Even people who loved “The Amazing Spider-Man” wondered why we need to see the origin of the Web slinger all over again.

The 2002 “Spider-Man” showed us how Peter Parker became a super-powered hero in the first place. The only reason to tell the story again is pure, unadorned greed. Superhero films tend to make a mint.

The Washington Times’ Sonny Bunch suggests there’s more than studio balance sheets at play with these super-reboots.

Comic books are far from alone when it comes to being adapted over and over again.

Consider “A Christmas Carol.” Charles Dickens’ classic has been adapted for screens large and small dozens of times. In just the past 20 years, there have been seven film adaptations of “A Christmas Carol,” including a version with the Muppets and a version in which Jim Carrey played both Scrooge and the ghosts who plague him….

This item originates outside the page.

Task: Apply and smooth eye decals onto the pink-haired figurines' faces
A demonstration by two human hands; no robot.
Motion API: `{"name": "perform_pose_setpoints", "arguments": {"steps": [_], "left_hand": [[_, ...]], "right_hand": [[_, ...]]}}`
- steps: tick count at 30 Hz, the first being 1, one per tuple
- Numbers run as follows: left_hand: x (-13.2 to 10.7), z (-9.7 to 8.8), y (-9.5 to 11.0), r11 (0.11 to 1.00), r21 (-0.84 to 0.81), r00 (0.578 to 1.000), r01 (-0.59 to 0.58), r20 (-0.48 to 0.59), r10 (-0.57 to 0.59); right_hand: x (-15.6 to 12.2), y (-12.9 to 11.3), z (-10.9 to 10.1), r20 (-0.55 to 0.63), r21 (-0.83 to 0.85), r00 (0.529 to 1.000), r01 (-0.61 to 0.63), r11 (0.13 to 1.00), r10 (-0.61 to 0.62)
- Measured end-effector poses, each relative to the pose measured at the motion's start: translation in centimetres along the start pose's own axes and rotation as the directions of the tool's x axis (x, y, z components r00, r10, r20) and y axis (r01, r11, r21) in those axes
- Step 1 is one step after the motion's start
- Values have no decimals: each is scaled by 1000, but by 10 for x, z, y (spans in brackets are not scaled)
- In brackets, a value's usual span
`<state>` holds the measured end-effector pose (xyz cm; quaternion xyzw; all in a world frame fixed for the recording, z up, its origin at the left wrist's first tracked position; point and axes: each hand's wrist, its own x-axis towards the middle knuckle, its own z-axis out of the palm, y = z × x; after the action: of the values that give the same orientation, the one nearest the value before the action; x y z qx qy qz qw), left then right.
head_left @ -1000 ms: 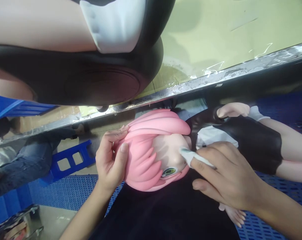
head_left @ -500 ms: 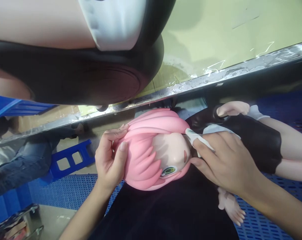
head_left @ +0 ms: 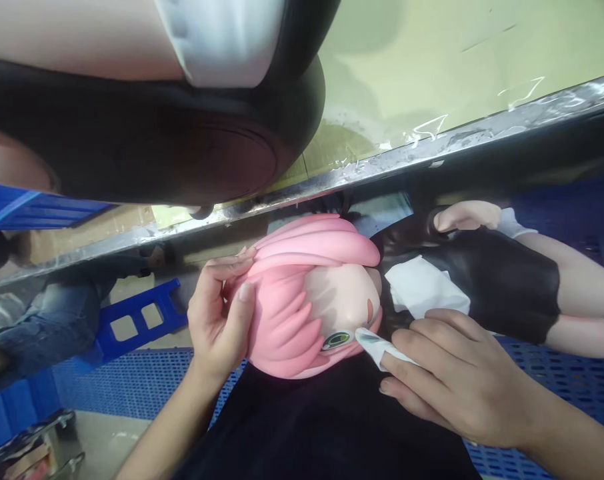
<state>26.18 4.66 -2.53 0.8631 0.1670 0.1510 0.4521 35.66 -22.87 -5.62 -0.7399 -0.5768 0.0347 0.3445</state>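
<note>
A large figure with pink hair (head_left: pixel 282 300) lies on its back, its head to the left over a dark lap. My left hand (head_left: pixel 225 313) grips the crown of the head, thumb on one side and fingers on the other. In my right hand (head_left: pixel 452 373) is a white cloth (head_left: pixel 382 350) with a greenish smudge, wrapped over a fingertip. Its tip touches the face beside the green eye (head_left: pixel 337 341). A white, cloth-like piece (head_left: pixel 427 287) rests on the black torso (head_left: pixel 512 273); whether it joins the held cloth, I cannot tell.
Above, a big black rounded form with a white part (head_left: pixel 222 133) stands on a green-topped table (head_left: pixel 432 60) with a shiny edge. A blue plastic stool (head_left: pixel 137 323) and blue perforated crates (head_left: pixel 127 380) stand below. At left sits another person in jeans (head_left: pixel 57 320).
My right hand has moved down across the face, bringing the cloth tip from near the chin to beside the eye. The white piece on the torso now shows more. My left hand keeps its hold.
</note>
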Motion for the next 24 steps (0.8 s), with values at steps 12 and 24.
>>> {"name": "perform_pose_setpoints", "arguments": {"steps": [12, 24], "left_hand": [[0, 0, 0, 1000, -9, 1000, 5, -2, -5], [2, 0, 0, 1000, 15, 1000, 5, -20, -5]], "right_hand": [[1, 0, 0, -137, -24, 988, -71, 997, 67], [10, 13, 13, -118, -207, 962, -266, 941, 246]]}}
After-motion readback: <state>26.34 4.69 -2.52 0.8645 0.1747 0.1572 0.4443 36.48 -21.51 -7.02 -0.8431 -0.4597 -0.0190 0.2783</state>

Similarly, Shakespeare doesn’t get old. You’ll never see a critic write, “‘Romeo and Juliet’ — again?” Or “The Danish Prince still?” Or, “This Macbeth joker, always with the murders!”

So why Spider-Man and Batman 2.0? Bunch says these tales tap into something other films can’t deliver – a conservative side of modern storytelling. 

….Obviously, superhero pictures are filling a gap in the marketplace: Critical weariness of reboots aside, audiences love them. We are starved for tales of unambiguous heroism, the sort of film that gives us good guys and bad guys and resolution, self-sacrifice and self-reliance.